Life at home wasn’t any better than the torment I faced at college. If anything, it was worse. It was a daily grind of humiliation and neglect that left no room for peace or respite. The grand house on Thornwood Lane, with its ivy-covered walls and sprawling gardens, might have looked picturesque from the outside, but inside, it was a battlefield. And I was the lone soldier, always losing.
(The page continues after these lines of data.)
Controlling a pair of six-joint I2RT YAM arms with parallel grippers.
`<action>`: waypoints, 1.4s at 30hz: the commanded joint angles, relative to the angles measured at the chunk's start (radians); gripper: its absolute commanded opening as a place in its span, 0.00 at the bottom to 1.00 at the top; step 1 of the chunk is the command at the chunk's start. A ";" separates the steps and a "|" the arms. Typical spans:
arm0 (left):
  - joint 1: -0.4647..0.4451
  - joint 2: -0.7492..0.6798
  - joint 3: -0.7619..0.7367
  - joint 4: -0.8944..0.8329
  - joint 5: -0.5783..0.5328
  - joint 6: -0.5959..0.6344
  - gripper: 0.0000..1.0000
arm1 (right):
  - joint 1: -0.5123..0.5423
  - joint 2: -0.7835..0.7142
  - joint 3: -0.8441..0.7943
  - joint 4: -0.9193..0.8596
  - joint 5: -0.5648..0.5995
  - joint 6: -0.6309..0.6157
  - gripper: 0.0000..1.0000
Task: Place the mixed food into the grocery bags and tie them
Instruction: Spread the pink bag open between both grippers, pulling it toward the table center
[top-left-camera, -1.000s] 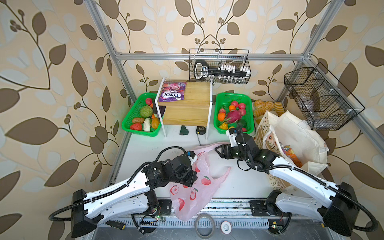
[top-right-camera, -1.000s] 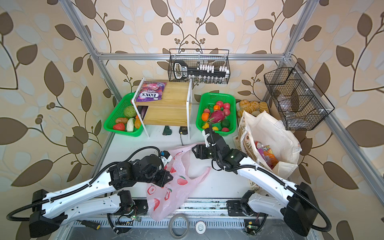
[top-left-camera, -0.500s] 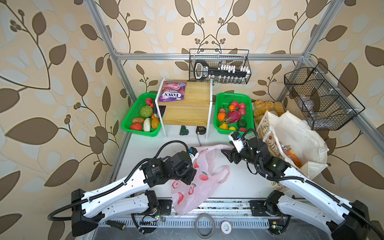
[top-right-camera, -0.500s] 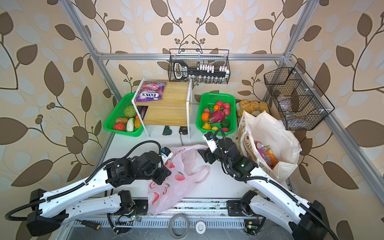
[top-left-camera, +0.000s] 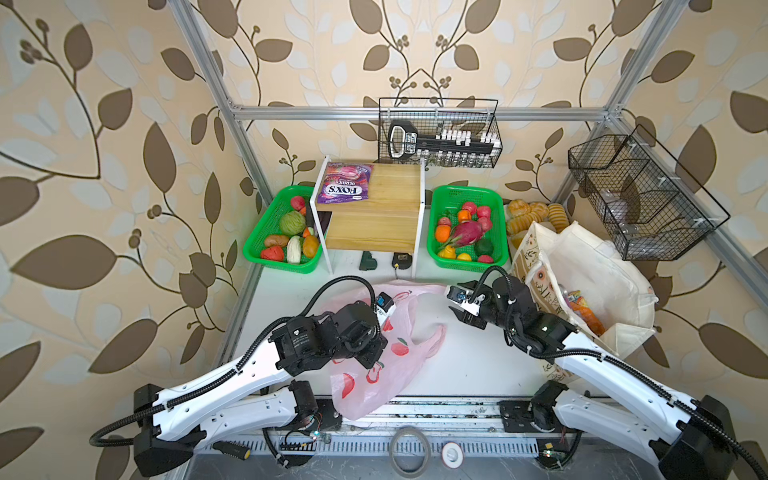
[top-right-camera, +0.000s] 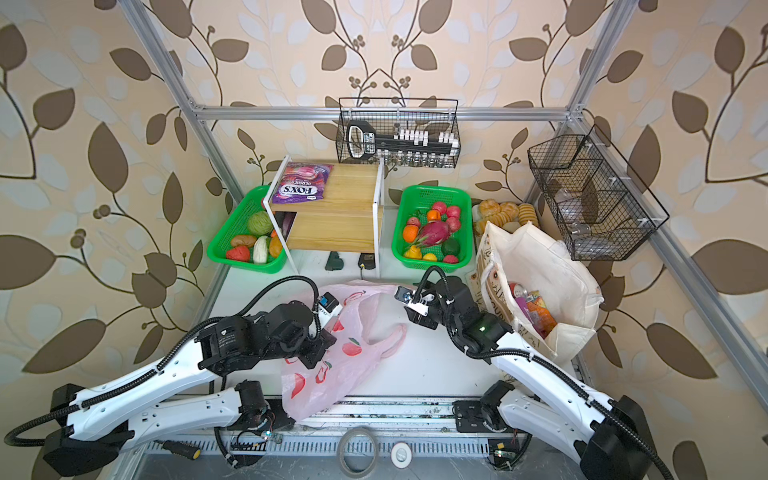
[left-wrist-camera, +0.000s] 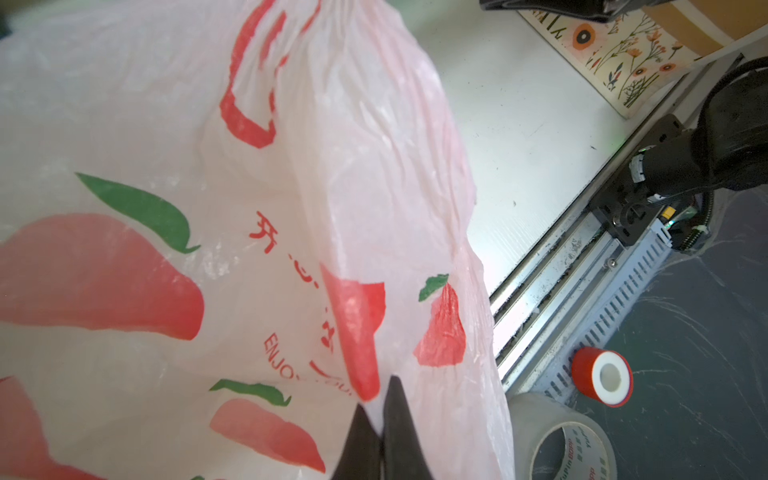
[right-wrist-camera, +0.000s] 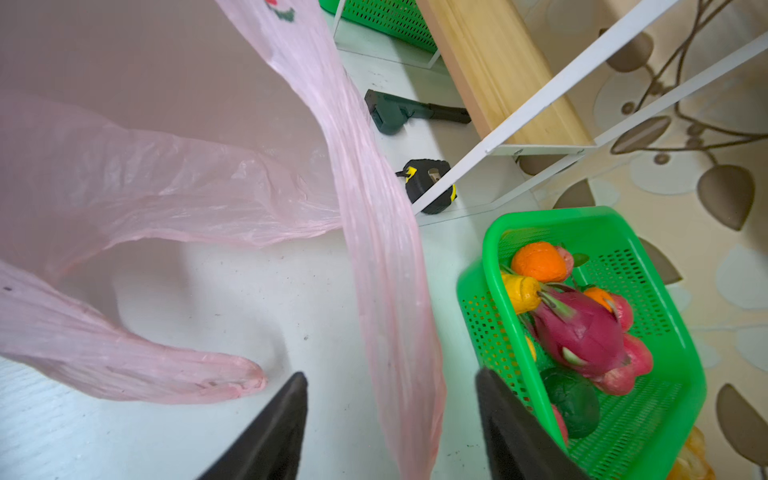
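The canvas tote (top-left-camera: 582, 257) stands at the right with packets inside; leave it alone. Your work is the pink bag (top-left-camera: 399, 353), slack at mid-table between the arms and draping over the near edge. The green basket (top-left-camera: 467, 193) holding the dragon fruit (top-left-camera: 467, 233) sits just beyond it, right of centre. Your left gripper (left-wrist-camera: 376, 395) has its jaws together, pinching the film. Your right gripper (right-wrist-camera: 390, 374) has its jaws apart, astride the handle strip (right-wrist-camera: 386, 270). Close squarely on that strip, then draw rightward to spread the mouth.
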 joint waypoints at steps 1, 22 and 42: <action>-0.002 0.001 0.037 -0.011 -0.044 0.021 0.00 | 0.001 0.006 0.026 0.016 -0.048 -0.032 0.40; -0.021 0.176 0.230 -0.003 -0.145 -0.417 0.70 | 0.150 0.174 0.452 -0.481 0.225 0.837 0.00; -0.150 0.658 0.507 -0.119 -0.454 -0.577 0.82 | 0.082 0.185 0.485 -0.436 0.113 1.092 0.00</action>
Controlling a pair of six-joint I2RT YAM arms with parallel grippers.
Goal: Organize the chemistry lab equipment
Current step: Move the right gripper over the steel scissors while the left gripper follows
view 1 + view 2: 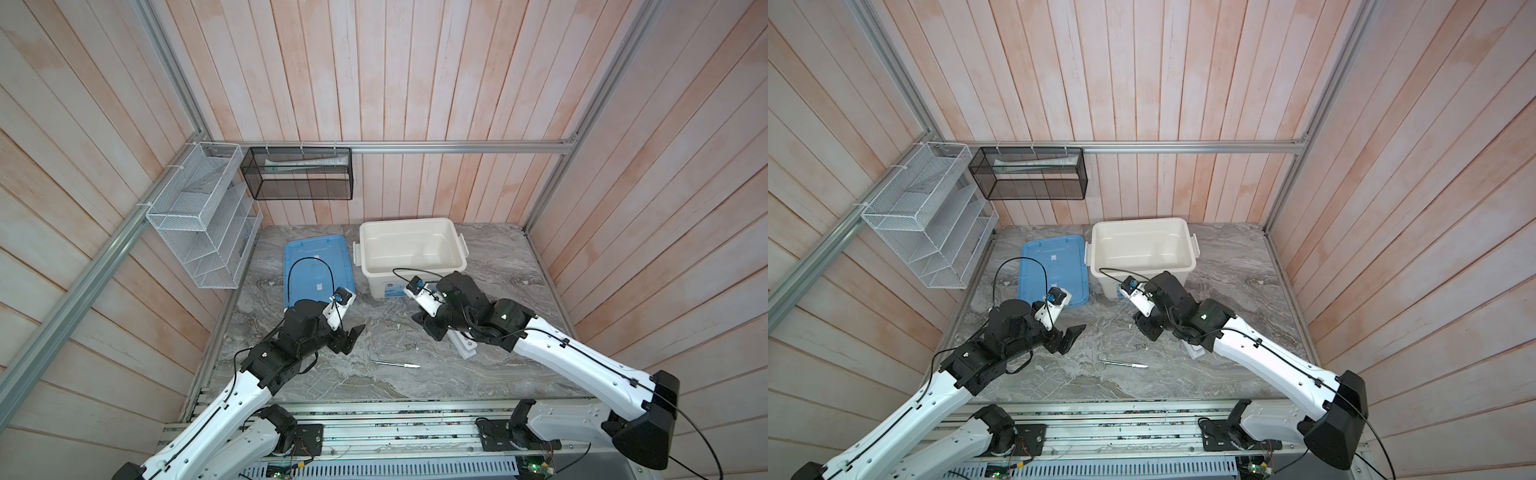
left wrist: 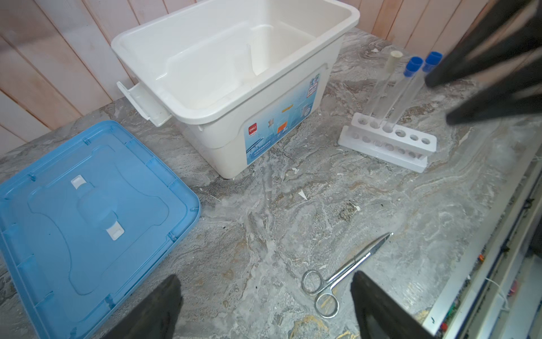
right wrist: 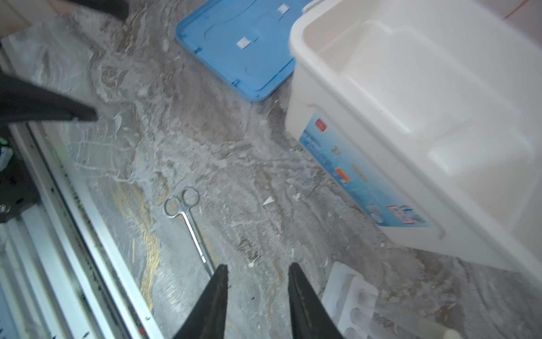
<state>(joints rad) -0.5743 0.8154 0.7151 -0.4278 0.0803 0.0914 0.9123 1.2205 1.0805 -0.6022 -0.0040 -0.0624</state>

My stepsisters, Bianca and Lila, were everything I wasn’t: glamorous, confident, and cruel. Bianca, the elder of the two, was a sharp-tongued beauty with an appetite for dominance. She treated me like an unpaid maid, barking orders at me to fetch her coffee, clean her room, or iron her designer clothes. Lila, though younger, was just as vile. She had a talent for cutting remarks, finding ways to humiliate me in front of any guests who visited. “Oh, that’s just Seraphina,” she’d say with a sneer, “our little house help.”

Their mother, Eleanor, was the worst of them all. She made no effort to hide her disdain for me. In her eyes, I was a burden, a stain on their otherwise perfect family. “You’re just like your mother,” she’d hiss whenever I did something she disapproved of, which was practically everything. Her words were venomous, and her glares could freeze me in place. “Weak, unstable, and completely useless.”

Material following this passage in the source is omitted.